#### Supplied data

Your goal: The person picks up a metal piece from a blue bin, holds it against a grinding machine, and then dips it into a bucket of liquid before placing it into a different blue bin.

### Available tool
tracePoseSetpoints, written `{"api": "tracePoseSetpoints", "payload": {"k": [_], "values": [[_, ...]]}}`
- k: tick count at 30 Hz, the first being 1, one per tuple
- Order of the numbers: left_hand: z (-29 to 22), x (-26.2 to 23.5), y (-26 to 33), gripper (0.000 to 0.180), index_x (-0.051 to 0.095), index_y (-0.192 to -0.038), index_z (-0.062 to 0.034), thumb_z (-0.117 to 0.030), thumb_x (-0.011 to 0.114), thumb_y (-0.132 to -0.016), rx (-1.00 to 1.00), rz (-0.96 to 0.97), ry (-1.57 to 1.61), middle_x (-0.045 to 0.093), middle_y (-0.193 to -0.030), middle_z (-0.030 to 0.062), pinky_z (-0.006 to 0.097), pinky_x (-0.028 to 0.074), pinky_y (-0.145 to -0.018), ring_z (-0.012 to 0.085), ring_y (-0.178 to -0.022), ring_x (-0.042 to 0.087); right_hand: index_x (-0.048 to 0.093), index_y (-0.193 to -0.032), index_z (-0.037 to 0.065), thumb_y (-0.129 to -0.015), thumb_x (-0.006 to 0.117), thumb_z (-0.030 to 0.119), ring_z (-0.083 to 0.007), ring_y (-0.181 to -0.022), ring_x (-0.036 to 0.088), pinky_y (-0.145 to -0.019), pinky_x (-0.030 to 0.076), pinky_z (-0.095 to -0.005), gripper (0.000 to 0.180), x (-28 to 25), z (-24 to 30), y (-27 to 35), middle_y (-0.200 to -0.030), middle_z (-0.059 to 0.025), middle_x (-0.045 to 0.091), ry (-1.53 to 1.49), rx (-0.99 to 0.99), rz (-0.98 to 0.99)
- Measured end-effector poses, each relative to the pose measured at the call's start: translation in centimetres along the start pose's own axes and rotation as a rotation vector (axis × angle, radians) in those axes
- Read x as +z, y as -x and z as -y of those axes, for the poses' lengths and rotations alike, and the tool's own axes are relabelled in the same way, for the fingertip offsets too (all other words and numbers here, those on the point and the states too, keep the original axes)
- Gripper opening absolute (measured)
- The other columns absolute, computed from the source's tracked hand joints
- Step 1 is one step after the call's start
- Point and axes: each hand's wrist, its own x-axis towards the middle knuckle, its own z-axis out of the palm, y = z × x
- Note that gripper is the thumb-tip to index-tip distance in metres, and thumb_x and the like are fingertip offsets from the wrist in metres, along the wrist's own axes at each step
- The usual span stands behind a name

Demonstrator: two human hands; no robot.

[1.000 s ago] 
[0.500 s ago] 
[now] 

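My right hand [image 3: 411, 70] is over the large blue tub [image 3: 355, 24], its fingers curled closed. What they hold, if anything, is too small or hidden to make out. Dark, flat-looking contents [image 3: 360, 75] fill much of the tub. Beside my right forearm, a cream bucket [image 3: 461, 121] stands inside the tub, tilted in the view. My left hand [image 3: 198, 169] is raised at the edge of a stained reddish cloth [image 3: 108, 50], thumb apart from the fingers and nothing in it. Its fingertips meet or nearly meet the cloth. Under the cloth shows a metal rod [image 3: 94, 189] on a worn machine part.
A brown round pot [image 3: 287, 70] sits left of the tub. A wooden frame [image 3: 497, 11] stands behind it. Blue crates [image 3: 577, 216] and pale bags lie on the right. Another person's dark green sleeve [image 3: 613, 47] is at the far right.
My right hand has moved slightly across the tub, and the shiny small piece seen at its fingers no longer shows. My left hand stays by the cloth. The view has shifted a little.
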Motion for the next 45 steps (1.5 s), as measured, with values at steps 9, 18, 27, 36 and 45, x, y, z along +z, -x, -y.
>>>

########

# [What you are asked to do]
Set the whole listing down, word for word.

# [Response to this task]
Your goal: The person picks up a metal piece from a blue bin, holds it against a grinding machine, and then dips it into a bucket of liquid before placing it into a different blue bin.

### Available tool
tracePoseSetpoints, written `{"api": "tracePoseSetpoints", "payload": {"k": [_], "values": [[_, ...]]}}`
- k: tick count at 30 Hz, the first being 1, one per tuple
- Order of the numbers: left_hand: z (-29 to 22), x (-26.2 to 23.5), y (-26 to 33), gripper (0.000 to 0.180), index_x (-0.051 to 0.095), index_y (-0.192 to -0.038), index_z (-0.062 to 0.034), thumb_z (-0.117 to 0.030), thumb_x (-0.011 to 0.114), thumb_y (-0.132 to -0.016), rx (-1.00 to 1.00), rz (-0.96 to 0.97), ry (-1.57 to 1.61), middle_x (-0.045 to 0.093), middle_y (-0.193 to -0.030), middle_z (-0.030 to 0.062), pinky_z (-0.006 to 0.097), pinky_x (-0.028 to 0.074), pinky_y (-0.145 to -0.018), ring_z (-0.012 to 0.085), ring_y (-0.178 to -0.022), ring_x (-0.042 to 0.087); right_hand: index_x (-0.048 to 0.093), index_y (-0.193 to -0.032), index_z (-0.037 to 0.065), thumb_y (-0.129 to -0.015), thumb_x (-0.006 to 0.117), thumb_z (-0.030 to 0.119), ring_z (-0.083 to 0.007), ring_y (-0.181 to -0.022), ring_x (-0.036 to 0.088), pinky_y (-0.145 to -0.019), pinky_x (-0.030 to 0.076), pinky_z (-0.095 to -0.005), gripper (0.000 to 0.180), x (-28 to 25), z (-24 to 30), y (-27 to 35), middle_y (-0.200 to -0.030), middle_z (-0.059 to 0.025), middle_x (-0.045 to 0.091), ry (-1.53 to 1.49), rx (-0.99 to 0.99), rz (-0.98 to 0.99)
- Measured end-effector poses, each relative to the pose measured at the call's start: translation in centimetres along the start pose's own axes and rotation as a rotation vector (axis × angle, radians) in those axes
- Read x as +z, y as -x and z as -y of those axes, for the poses' lengths and rotations alike, and the tool's own axes are relabelled in the same way, for the fingertip offsets too (all other words and numbers here, those on the point and the states too, keep the original axes)
- Gripper opening absolute (measured)
- The other columns absolute, computed from the source's tracked hand joints
- Step 1 is one step after the call's start
- Point and axes: each hand's wrist, its own x-axis towards the middle knuckle, its own z-axis out of the palm, y = z × x
- Note that gripper is the thumb-tip to index-tip distance in metres, and thumb_x and the like are fingertip offsets from the wrist in metres, along the wrist's own axes at each step
- The usual span stands behind a name

Demonstrator: two human hands; no robot.

[1.000 s ago] 
[0.500 s ago] 
[now] 

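My right hand [image 3: 411, 70] is over the large blue tub [image 3: 355, 24], its fingers curled closed. What they hold, if anything, is too small or hidden to make out. Dark, flat-looking contents [image 3: 360, 75] fill much of the tub. Beside my right forearm, a cream bucket [image 3: 461, 121] stands inside the tub, tilted in the view. My left hand [image 3: 198, 169] is raised at the edge of a stained reddish cloth [image 3: 108, 50], thumb apart from the fingers and nothing in it. Its fingertips meet or nearly meet the cloth. Under the cloth shows a metal rod [image 3: 94, 189] on a worn machine part.
A brown round pot [image 3: 287, 70] sits left of the tub. A wooden frame [image 3: 497, 11] stands behind it. Blue crates [image 3: 577, 216] and pale bags lie on the right. Another person's dark green sleeve [image 3: 613, 47] is at the far right.
My right hand has moved slightly across the tub, and the shiny small piece seen at its fingers no longer shows. My left hand stays by the cloth. The view has shifted a little.
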Motion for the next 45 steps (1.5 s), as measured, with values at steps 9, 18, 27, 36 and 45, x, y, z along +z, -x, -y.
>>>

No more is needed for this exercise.